If Ma wins and the KMT holds onto its legislative majority, this policy is expected to continue at a good pace. Naturally, Beijing prefers to see this outcome than a new government headed by Tsai, especially if the DPP also dominates the legislature.
Tsai has not compromised on her stand of 'protecting the independence of our sovereignty' although she said she would pursue a 'balanced, stable and moderate' policy towards the mainland. If elected, she promises to appoint a cross-strait dialogue team to negotiate further economic links with the mainland on a pragmatic basis.
Despite the growing cross-strait economic ties, Beijing's goal of reunification remains elusive.
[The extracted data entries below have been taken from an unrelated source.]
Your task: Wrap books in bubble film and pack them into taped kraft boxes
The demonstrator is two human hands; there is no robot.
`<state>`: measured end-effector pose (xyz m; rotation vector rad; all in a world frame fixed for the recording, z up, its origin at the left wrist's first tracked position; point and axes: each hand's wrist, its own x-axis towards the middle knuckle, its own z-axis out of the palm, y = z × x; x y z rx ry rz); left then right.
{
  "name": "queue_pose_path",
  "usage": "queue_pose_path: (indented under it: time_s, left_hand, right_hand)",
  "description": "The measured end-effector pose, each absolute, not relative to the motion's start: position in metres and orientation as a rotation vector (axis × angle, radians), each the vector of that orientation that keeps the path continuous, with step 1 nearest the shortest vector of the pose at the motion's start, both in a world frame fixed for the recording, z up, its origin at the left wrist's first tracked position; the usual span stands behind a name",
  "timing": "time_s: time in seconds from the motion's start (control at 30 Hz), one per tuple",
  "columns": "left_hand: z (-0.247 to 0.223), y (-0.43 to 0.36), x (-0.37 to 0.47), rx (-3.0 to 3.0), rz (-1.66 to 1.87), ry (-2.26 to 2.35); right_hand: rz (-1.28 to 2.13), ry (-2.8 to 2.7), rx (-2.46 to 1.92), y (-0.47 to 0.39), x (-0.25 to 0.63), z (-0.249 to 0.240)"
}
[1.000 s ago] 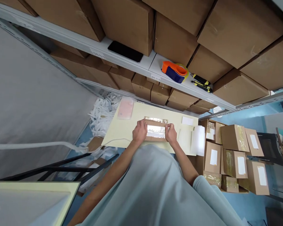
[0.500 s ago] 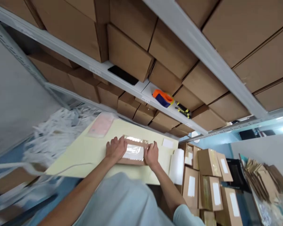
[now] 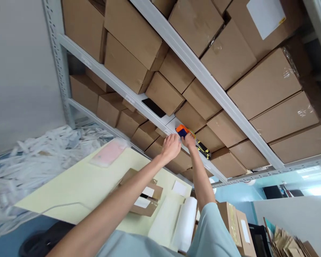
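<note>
Both my arms reach up to the shelf edge. My right hand [image 3: 188,140] is closed around the near end of an orange and dark blue tape dispenser [image 3: 182,130] on the shelf. Just left of it, my left hand [image 3: 171,145] is at the shelf lip with its fingers curled together; what they pinch, if anything, is hidden. Black and yellow utility knives [image 3: 203,150] lie to the right of the dispenser. Below, on the pale yellow table, sits a small cardboard box [image 3: 149,211] with white patches and shiny tape, partly behind my left forearm.
A black phone-like slab [image 3: 153,107] lies on the shelf [image 3: 139,98] among cardboard boxes. The table [image 3: 69,189] bears a pink packet [image 3: 108,151], a white card [image 3: 179,188] and a white roll [image 3: 186,223]. Shredded paper [image 3: 42,164] is heaped at left; labelled boxes [image 3: 244,230] stand right.
My hands have let go of the cardboard box on the table and moved up to the shelf. My right hand has taken hold of the tape dispenser. The view has tilted up.
</note>
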<state>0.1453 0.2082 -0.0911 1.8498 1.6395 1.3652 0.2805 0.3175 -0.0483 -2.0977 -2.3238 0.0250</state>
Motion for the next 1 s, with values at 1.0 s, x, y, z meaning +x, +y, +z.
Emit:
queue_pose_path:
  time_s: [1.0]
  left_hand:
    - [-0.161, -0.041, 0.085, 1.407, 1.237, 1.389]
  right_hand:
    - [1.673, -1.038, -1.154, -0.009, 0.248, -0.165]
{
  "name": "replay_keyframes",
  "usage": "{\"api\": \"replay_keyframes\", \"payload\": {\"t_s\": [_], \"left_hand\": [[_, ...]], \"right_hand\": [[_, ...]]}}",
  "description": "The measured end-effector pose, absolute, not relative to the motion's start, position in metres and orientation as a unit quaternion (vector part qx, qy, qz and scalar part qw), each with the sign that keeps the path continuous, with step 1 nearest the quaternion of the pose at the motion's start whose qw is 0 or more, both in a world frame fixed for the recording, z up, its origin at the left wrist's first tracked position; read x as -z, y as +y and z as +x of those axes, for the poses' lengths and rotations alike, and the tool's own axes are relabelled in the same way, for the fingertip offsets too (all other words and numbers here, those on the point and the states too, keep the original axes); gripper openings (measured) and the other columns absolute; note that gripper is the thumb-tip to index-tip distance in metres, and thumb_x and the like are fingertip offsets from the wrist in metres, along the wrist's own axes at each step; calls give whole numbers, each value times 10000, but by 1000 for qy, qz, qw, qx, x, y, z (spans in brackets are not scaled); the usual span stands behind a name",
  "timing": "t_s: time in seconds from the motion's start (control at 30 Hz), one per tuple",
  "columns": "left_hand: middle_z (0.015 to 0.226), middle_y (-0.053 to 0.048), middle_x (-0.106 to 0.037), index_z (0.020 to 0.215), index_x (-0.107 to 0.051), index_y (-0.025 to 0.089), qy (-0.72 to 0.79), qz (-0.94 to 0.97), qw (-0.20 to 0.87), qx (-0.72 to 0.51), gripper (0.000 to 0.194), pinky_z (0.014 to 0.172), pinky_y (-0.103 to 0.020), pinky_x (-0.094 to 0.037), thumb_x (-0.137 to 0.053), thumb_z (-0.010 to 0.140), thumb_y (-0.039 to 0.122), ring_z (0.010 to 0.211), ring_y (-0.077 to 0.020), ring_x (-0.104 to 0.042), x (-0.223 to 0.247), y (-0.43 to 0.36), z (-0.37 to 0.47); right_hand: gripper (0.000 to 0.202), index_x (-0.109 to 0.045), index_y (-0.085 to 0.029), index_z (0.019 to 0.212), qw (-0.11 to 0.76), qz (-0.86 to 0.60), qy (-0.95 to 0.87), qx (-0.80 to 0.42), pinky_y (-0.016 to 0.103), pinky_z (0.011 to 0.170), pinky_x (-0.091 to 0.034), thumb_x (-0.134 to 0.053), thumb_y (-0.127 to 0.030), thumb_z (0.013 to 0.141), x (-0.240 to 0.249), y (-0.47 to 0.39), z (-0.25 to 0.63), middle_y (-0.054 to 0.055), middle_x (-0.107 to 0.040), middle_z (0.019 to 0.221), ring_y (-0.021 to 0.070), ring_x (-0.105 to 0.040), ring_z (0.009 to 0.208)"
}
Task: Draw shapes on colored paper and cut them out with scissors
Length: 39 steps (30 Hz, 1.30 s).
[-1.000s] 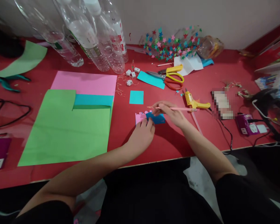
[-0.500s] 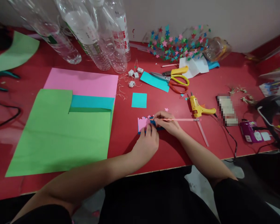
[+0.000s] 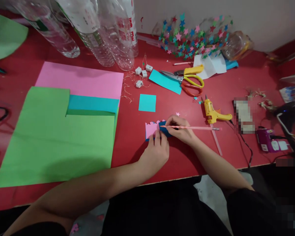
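A pink piece of craft foam or paper (image 3: 151, 129) with a notched upper edge lies over a dark blue piece (image 3: 165, 132) on the table. My left hand (image 3: 155, 154) is open, its fingertips resting on the pink piece near its right edge and pressing it flat. In my right hand (image 3: 181, 130) is a pink pencil (image 3: 201, 128), its tip on the blue piece close to that edge and its eraser end out to the right. A small pink star (image 3: 177, 114) lies just behind my right hand. A light blue square (image 3: 147, 103) sits farther back.
Large green (image 3: 56, 147) and pink sheets (image 3: 81, 77) cover the left side. Scissors (image 3: 186, 80), a yellow glue gun (image 3: 213, 113) and a purple power socket (image 3: 267, 140) lie to the right. Plastic bottles (image 3: 98, 42) and star decorations (image 3: 189, 37) stand behind.
The view has shifted slightly. My right hand has moved a little right with the pencil, and more of the blue piece shows. My left hand stays on the pink piece.
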<state>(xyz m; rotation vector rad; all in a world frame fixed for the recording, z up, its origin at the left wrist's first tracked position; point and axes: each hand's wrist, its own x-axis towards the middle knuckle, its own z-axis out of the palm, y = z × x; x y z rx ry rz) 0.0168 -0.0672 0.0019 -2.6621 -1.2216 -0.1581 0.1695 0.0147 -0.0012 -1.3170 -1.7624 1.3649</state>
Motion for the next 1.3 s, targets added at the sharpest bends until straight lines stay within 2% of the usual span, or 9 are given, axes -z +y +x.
{"api": "replay_keyframes", "payload": {"t_s": [0.2, 0.47, 0.57, 0.8, 1.13, 1.3], "left_hand": [[1164, -293, -640, 1104, -651, -56, -411, -904, 104, 51, 340, 801, -441, -585, -438, 854, 34, 1058, -386, -651, -3, -67, 17], [1155, -316, -634, 1094, -645, -54, -407, -909, 76, 45, 328, 818, -456, -575, -426, 864, 25, 1073, -385, -646, -3, -66, 16], [1146, -322, -634, 1078, -646, -58, -406, -910, 72, 46, 319, 815, -454, -575, -419, 874, 33, 1070, -387, -647, -4, -66, 15], [1146, -307, -642, 1072, -647, -57, -409, -905, 97, 60, 311, 803, -444, -582, -430, 873, 43, 1067, -385, -648, -2, -67, 16], [1129, -303, -651, 1061, -652, -61, -409, -906, 90, 61, 303, 790, -439, -588, -441, 869, 39, 1056, -383, -654, -3, -66, 16], [1155, -303, -639, 1096, -643, -52, -411, -907, 72, 48, 343, 809, -449, -581, -389, 877, 21, 1076, -364, -649, -4, -66, 15]], "right_hand": [[81, -520, -195, 707, 301, -497, -665, -470, 230, 546, -377, -534, -231, 777, 10, 16, 168, -24, -533, 625, 102, -480, 577], [65, -583, -188, 779, 269, -478, -676, -492, 229, 545, -392, -535, -207, 741, 3, 15, 169, 0, -607, 686, 107, -512, 597], [18, -552, -193, 739, 268, -488, -683, -473, 225, 521, -376, -544, -209, 736, 4, 14, 169, -13, -576, 642, 99, -488, 566], [102, -518, -197, 666, 278, -487, -718, -413, 235, 539, -370, -524, -216, 766, 8, 14, 168, -13, -560, 612, 102, -486, 562], [92, -525, -196, 690, 273, -477, -718, -428, 234, 551, -379, -525, -215, 781, 11, 15, 171, -16, -563, 633, 100, -493, 575], [92, -521, -199, 691, 260, -473, -722, -432, 233, 549, -371, -521, -227, 779, 11, 16, 171, -18, -560, 630, 99, -482, 571]]}}
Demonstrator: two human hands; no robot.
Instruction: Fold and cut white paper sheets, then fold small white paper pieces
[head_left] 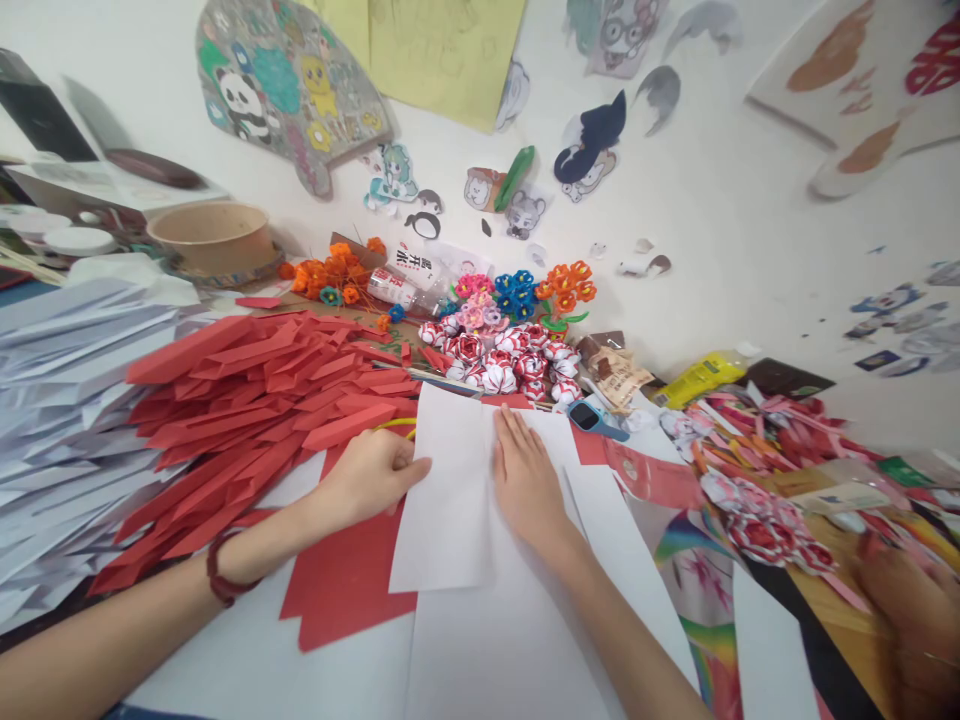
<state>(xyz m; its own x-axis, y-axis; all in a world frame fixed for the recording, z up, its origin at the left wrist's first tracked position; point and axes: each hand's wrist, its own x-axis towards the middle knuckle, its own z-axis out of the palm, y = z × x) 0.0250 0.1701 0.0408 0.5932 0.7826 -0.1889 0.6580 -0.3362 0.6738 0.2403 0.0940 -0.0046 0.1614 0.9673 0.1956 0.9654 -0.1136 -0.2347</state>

Surveys show that most people in Taiwan now identify themselves as 'Taiwanese'. Two decades ago, the majority saw themselves as 'Chinese' but today that share is about 5 per cent, even though millions of people from Taiwan travel to and work on the mainland.
Last month, in Hong Kong, a mainland official criticised a local pollster for using a dichotomy of 'Hong Kong citizens' versus 'Chinese citizens' to measure Hong Kong people's identities. The poll found those identifying themselves as 'Chinese citizens' had reached a 10-year low of 17 per cent.
The rise of Taiwanese identity is either due to a desire to assert native or status quo identities; for Hong Kong, it has to do with a desire to exercise autonomy. Mainland economic largesse can't wipe out those desires.
Some elections are more important than others. Saturday's outcome will determine cross-strait relations that affect not only Chinese politics but also regional stability.